Adventures in the Wars of the Republic and the Consulate by Alexandre Moreau De Jonnes.

StVincent

“I saw the last days of the last race of indigenous inhabitants of the American Archipelago, a race which dared above all others to stand up against the Spanish conquerors without fear of their men-of-war and the invincible superiority of their arms, the same that struggled through three centuries to defend its country and independence…{{more}}

As we drew near the bank we saw emerging from an entrance closed in with rocks and shaded by trees a large war canoe, manned by sixty rowers. It was the chief of the Red Caribs who came officially to receive me…He addressed me, and himself directed the schooner to the port which is where we were to stay and rest under his protection… In the middle of the village was a communal house containing an assembly-hall at least 80 feet long; there I found gathered together the chiefs and warriors of the two tribes, the Red and the Black Caribs… at the end of my conference with the Red and Black Caribs I found I had for company a little girl of ten and a spaniel…Her name was Zami and she had spent a year at the convent of St.Pierre with Eliama (daughter of the Red Carib Chief)… Eliama (daughter of the Red Carib Chief) …had left Martinique with her old attendant in a canoe, which had been stopped by the English frigate; she had been summoned on board and detained there on deck, the storm had sprung up, and taking advantage of it, she had seized a boarding-axe and cut the tiller lines. This resulted in throwing the vessel up into the wind and in the confusion she and her attendant had sprung into the rigging and jumped overboard.

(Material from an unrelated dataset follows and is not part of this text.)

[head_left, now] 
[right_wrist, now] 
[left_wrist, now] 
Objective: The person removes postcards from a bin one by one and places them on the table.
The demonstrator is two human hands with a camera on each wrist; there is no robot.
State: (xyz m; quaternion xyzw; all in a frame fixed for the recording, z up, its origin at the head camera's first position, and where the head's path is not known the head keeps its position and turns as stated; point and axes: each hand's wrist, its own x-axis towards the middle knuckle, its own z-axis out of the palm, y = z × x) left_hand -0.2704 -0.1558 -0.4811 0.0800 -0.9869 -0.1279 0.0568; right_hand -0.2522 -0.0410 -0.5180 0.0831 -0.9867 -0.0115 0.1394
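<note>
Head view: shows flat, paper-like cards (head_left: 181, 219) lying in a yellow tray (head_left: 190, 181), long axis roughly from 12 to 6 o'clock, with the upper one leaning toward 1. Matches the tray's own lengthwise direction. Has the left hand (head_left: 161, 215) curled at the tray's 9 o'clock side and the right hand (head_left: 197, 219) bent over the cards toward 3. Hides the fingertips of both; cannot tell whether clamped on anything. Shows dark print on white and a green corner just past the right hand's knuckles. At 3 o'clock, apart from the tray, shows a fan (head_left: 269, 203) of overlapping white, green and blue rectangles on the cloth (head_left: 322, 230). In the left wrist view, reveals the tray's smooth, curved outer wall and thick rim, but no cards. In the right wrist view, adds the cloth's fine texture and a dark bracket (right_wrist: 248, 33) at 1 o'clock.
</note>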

When at length the chief of the Reds was free to visit the scene of the shipwreck, we hurried to it. The sea, breaking furiously over the frigate hedged on the rocks, had demolished and flooded half of it; part of the crew, including the captain, had been washed overboard and drowned; the others clung to the after-part, washed by each mountainous wave. As if the cup of these wretches was not full enough, the Black Caribs had scaled the rocky peak at the foot of which the vessel lay, and with their bows were shooting the sailors. I at once pointed out to their chief that they would have to pay dearly for their pleasure in killing these men, and guaranteed that if they were made prisoners Victor Hugues would pay for each head in gunpowder and best brandy. My efforts were successful. The Caribs, having now changed their ideas and come to regard the existence of each enemy as of value to them, made every effort to save them from the wreck. Their humanity was carried so far that in the case of sick or wounded, unable to trust themselves alone to the traveller between the ship and the shore, the black warriors went at their own peril on board the wreck and brought them off unhurt…”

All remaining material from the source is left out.